The conclusions of the
General Theory can be
stripped down to four points:
- Economies can suffer from overall lacks of demand, which leads to involuntary unemployment.
- The economy's automatic tendency to correct shortfalls in demand, if it exists at all, operates slowly and painfully.
- Government policies to increase demand, by contrast, can reduce unemployment quickly.
- Sometimes increasing the money supply won't be enough to persuade the private sector to spend more, and government spending must step into the breach.
These
ideas were unthinkable in the time of Keynes. The success of Keynes's
book is displayed in the seeming straightforwardness of these four
points.
One
of Keyne's crucial innovation is the taking apart of Say's Law, which
was one of the driving economic theories of the 19th
century. Writing in the early 1800s, the French businessman
Jean-Baptiste Say, states that “products are paid for by products”.
This means that when a product is sold, the value earned is then used
to purchase another product. For example, if a carpenter sold a table
for £15, that £15 might then be spent on purchasing groceries. In
effect, the table was traded for the groceries, with transfer of
money acting as a medium between these sales and purchases. Thus, by
Say's logic, the creation of one product opens the possibility for
new products on the market. However Keynes refutes this, stating that
the option of accumulating money, as in savings, renders Say's law
meaningless. Returning to the previous example, if the carpenter then
saved all or most of the revenue made from his sale instead of
spending it on something else, he would have broken Say's law.
I
actually don't entirely understand Keyne's refutation of this (at
least as it was summarised in the reading). Surely if you accumulate
money instead of spending it on another product, you will then at
some point in the future spend that money? For example if you save to
buy a car, or just as an emergency fund. And even if that money is
taxed, or never used by yourself and eventually inherited by your
children, it will over the long run be used at some time in the
future. But perhaps this goes back to the point mentioned earlier,
that the economy's tendency to balance falls in demand is incredibly
slow.
The
classical model of economics wasn't the only thing Keynes broke away
from: he also escaped from the business cycle theory of the time.
Many economists wrote on the boom and bust economic cycle and tried
to explain the complexities of the cycle. Keynes instead focused his
study on an economy fixed in depression, such as that of the Great
Depression, and the problems of unemployment. Rather than ask “Why
is there a depression?”, Keynes asks, “How can we create more
employment?” By asking this question, instead of why the depression
occurred, Keynes helped move economic thought away from the idea that
busts had a redemptive quality, like an economic purgatory.
One
criticism of Keynes's book is that he mistook an episode of history
as a trend that would continue. He did not see an end to the Great
Depression, and wrote with no end of it in mind.
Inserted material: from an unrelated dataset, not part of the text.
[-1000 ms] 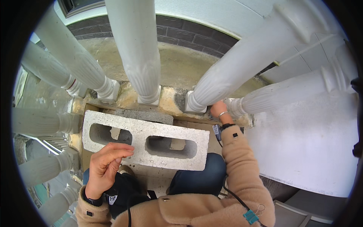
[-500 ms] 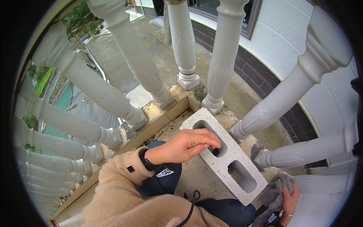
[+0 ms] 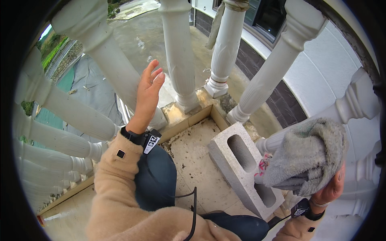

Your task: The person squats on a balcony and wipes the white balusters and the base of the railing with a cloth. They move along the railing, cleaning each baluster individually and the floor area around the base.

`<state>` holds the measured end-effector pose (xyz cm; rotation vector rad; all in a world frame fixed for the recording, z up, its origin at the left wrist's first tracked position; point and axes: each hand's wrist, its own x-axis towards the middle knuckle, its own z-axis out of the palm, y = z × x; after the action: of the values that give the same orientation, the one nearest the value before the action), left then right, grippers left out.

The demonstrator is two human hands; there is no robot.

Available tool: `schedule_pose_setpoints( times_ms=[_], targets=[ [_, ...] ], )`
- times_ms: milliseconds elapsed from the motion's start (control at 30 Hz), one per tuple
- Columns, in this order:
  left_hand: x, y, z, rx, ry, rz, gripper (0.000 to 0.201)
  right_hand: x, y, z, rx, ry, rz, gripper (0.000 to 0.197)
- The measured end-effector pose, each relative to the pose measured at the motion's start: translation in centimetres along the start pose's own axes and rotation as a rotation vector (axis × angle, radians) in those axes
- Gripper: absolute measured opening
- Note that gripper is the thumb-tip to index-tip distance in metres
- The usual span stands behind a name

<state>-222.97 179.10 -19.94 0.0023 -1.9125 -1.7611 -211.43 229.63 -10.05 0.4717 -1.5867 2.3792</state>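
Observation:
A bunched grey cloth (image 3: pixel 311 156) with a patch of pink-red threads is gripped in my right hand (image 3: pixel 333 188), raised at the right. The cloth covers most of those fingers and hides part of the concrete block (image 3: pixel 227 164). This pale grey block has two oblong holes and sits on the tiled floor in the railing corner. My left hand (image 3: pixel 147 92) is lifted in front of a white baluster (image 3: pixel 108 52) at the left, fingers stretched and somewhat apart, holding nothing.
White balusters ring the corner, standing on a stained low ledge (image 3: pixel 175 113) edged with tan tiles. Dirt specks lie on the tiled floor (image 3: pixel 197 160). My knees are bent close to the block, and a black cable (image 3: pixel 194 213) hangs before me. Beyond the railing are paving and a wall.
My left hand has left the block and swung up and left toward the balusters, its fingers opening out. My right hand has raised the grey cloth from low beside the block.

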Motion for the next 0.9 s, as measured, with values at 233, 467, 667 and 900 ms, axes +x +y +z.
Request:
schedule_pose_setpoints(
  times_ms=[233,467,667,900],
  targets=[
    [7.6,-4.6,3.3,-0.178,0.144,0.154,0.063,4.9,9.0,12.9,-0.073,0.104,0.258,0.059],
    [6.0,-6.0,2.4,0.042,0.121,0.283,0.07,12.2,16.7,19.9,-0.578,-0.021,0.283,0.043],
    [4.0,-2.2,-0.3,-0.049,-0.083,0.397,0.062,21.7,24.6,20.6,-1.028,-0.363,0.232,0.031],
    [-0.3,0.7,-6.3,-0.22,-0.382,0.158,0.041,29.4,38.5,23.2,-1.103,-0.386,0.21,0.035]
  ],
)
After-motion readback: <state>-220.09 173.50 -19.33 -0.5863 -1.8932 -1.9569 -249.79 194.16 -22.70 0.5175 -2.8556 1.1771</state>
He also didn't see a
future of persistent inflation, as is what followed after the Second
World War.
Writing
his introduction, Krugman states that he thinks the greatest economic
theories are those that transform the way we view the world, and in
this way Keynes's General Theory
ranks as highly as Adam Smith's Wealth of Nations.
He made the idea that mass unemployment is the result of inadequate
demand completely comprehensible.
In
his documentary series The Age of Uncertainty,
Galbraith, another economist of the same generation, described what
it was like the first time he read the General Theory,
in 1936. He said:
“I remember the shock. All I had been taught to believe and was teaching others to believe was at risk. There could be a shortage of purchasing power; unemployment was not an aberration – in the absence of corrective action it may be normal; to balance the budget might not be an act of wisdom; it tore the possibility that I might have to change my mind, and for an economist there's nothing worse.”
One
interesting point, if I've understood correctly, is that Keynes
believed that one of the ways in which to get out of a recession for
government to spend. If the public sector spends more, the private
sector spends more too, resulting in a revitalisation of the economy.
Our own government right now is characterised by cuts, and increasing
unemployment. By Keynesian logic as I've understood it, this is
entirely the opposite direction the government should be taking,
sending the economy into a deeper bust rather than bringing it back
into a boom.
And
in fact, this point is best demonstrated with today's newspaper
headlines.
To
finish off, I'll end with some food I think is relevant to the whole
of HCJ, a quote from Keynes:
“The ideas of economists and political philosophers, both when they are right and when they are wrong, are more powerful than is commonly understood.”